The tax is one of a number of austerity measures Athens is introducing, measures that saw Greece's budget deficit fall by more than 5 percentage points in 2010, Mr Papandreou said in a speech to German business leaders on Tuesday.
Speaking in Berlin, he said Greece would fulfil its obligations and hoped to be without a primary deficit from 2012.
He added that it was very important his country gets indications of support from "our European partners".
There has been renewed optimism this week that eurozone leaders may finally be ready to take decisive action to tackle the debt crisis.
G20 leaders met over the weekend to discuss the best way forward, but EU officials stressed that no grand plan of action had been agreed.
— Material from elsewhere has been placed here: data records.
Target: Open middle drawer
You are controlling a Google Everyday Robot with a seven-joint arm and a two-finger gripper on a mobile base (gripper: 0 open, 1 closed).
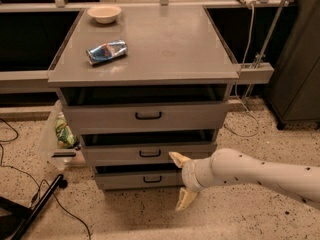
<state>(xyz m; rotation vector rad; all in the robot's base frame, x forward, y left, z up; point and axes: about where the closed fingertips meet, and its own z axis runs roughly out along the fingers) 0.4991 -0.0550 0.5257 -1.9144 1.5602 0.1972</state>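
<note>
The middle drawer (pixel 110 155) is a grey metal front with a small black pull handle (pixel 150 153) at its centre, between a taller top drawer (pixel 100 118) and a shorter bottom drawer (pixel 120 179). It stands out slightly from the cabinet, as do the other two. My gripper (pixel 182 181) is open, at the end of the white arm that comes in from the right. Its upper finger (pixel 178 158) is at the middle drawer's front, just right of the handle. Its lower finger (pixel 185 199) hangs below the bottom drawer, over the floor.
On the cabinet top (pixel 165 39) lie a crushed blue can (pixel 106 51) and a beige bowl (pixel 104 13). A clear bag of rubbish (pixel 60 134) sits left of the cabinet. Black cables and a stand leg (pixel 35 204) lie on the speckled floor at the left. A dark cabinet (pixel 300 59) stands at the right.
</note>
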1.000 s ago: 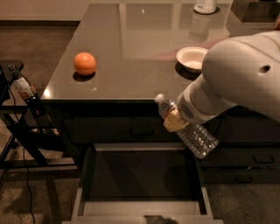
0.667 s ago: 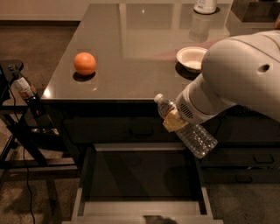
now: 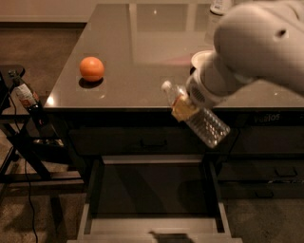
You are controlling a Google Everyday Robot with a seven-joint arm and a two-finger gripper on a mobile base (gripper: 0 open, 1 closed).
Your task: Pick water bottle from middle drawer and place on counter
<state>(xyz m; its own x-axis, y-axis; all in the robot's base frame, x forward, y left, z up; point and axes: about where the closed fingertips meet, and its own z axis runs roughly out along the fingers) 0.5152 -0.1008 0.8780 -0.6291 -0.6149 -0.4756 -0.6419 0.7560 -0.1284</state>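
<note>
Jaws of the gripper are clamped on the water bottle just below its neck, holding it in the air. The bottle is tilted, its pale cap pointing to ten o'clock and its ribbed base to four o'clock. It hangs in front of the front edge of the table, across a dark drawer front, and above the right side of the open middle drawer. It touches neither the table nor the drawer. The drawer sits at six o'clock in the view, pulled out, with its dark floor bare inside the grey walls. The bulky white arm comes in from two o'clock and hides part of a white bowl on the table behind it. An orange rests on the table at ten o'clock from the bottle, well apart from it. A white container stands at the table's far edge, at one o'clock. At nine o'clock, off the table, a dark bottle with a red-white label leans on a black metal stand.
</note>
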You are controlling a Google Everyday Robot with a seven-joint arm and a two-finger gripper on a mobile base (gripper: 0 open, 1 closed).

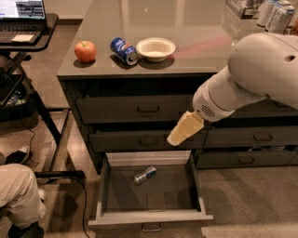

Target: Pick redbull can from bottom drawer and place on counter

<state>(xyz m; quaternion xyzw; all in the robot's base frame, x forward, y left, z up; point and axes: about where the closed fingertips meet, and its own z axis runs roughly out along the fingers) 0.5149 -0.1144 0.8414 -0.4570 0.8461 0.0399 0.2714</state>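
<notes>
The redbull can [145, 175] lies on its side on the dark floor of the open bottom drawer [149, 218], near its back middle. The drawer is pulled out from the dark cabinet, below two shut drawers. My gripper [180, 133], cream-coloured at the end of the big white arm [260, 69], hangs in front of the middle drawer. It is above the drawer's right back corner, up and to the right of the can, and apart from it. The glossy counter [200, 28] tops the cabinet.
On the counter's front left are a red apple [85, 51], a blue Pepsi can [124, 50] on its side and a white bowl [155, 48]. Taller silver-white cans [275, 14] stand at the far right. A laptop desk [28, 39] and a person's leg [16, 200] are to the left.
</notes>
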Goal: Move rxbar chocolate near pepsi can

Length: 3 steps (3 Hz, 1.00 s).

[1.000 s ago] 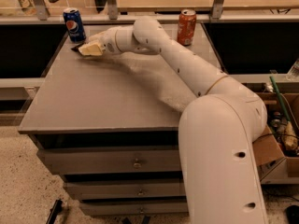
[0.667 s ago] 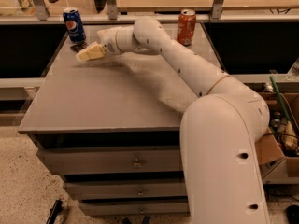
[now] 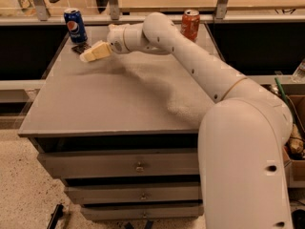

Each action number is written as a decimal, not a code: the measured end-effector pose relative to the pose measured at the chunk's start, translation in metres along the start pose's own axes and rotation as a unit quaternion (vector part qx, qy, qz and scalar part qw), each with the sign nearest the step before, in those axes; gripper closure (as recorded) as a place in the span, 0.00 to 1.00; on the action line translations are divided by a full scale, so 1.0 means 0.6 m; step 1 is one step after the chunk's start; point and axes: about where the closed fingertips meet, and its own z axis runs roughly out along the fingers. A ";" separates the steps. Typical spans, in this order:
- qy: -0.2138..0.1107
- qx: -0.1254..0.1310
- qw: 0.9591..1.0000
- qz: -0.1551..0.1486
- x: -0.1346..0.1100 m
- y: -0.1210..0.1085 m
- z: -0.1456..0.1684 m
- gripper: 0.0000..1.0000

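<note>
The pepsi can (image 3: 75,25) stands upright at the table's far left corner, blue with a silver top. The rxbar chocolate (image 3: 81,47) lies flat on the table just in front of and to the right of the can, a small dark bar, partly hidden by my gripper. My gripper (image 3: 93,52) is cream coloured and hovers just right of and in front of the bar, pointing left toward it. The bar looks to rest on the table rather than in the gripper.
A red-orange soda can (image 3: 190,24) stands at the table's far right. The grey table (image 3: 109,104) sits on a drawer cabinet. My arm reaches across the table from the right. A rail and posts run behind the far edge.
My gripper has drawn back slightly toward the front of the table. The dark bar now shows more clearly beside the pepsi can. The cans have not moved.
</note>
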 end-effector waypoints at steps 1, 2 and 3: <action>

A number of ideas were reportedly discussed, including a 50% write-down of Greece's government debts.
Other proposals included strengthening big European banks that could be hit by any defaults by highly indebted governments, and boosting the size of the eurozone bailout fund.
These helped to boost investor sentiment, with stock markets rising sharply on Tuesday.
The Dow Jones in New York closed up 1.3%, while France's Cac index ended up 5.7%, Germany's Dax 5.3% and the UK's FTSE 4%.
Asian and European markets were largely flat on Wednesday.
However, markets remain highly volatile, with investors remaining sceptical of policymakers' ability to solve the crisis quickly.
"Every time the market gets its hopes up that a solution to the eurozone crisis is near, the rug gets pulled from under it," said Ben Potter at IG Markets.
"Only when we see firm action being taken, rather than hollow promises, will confidence and sentiment begin to improve."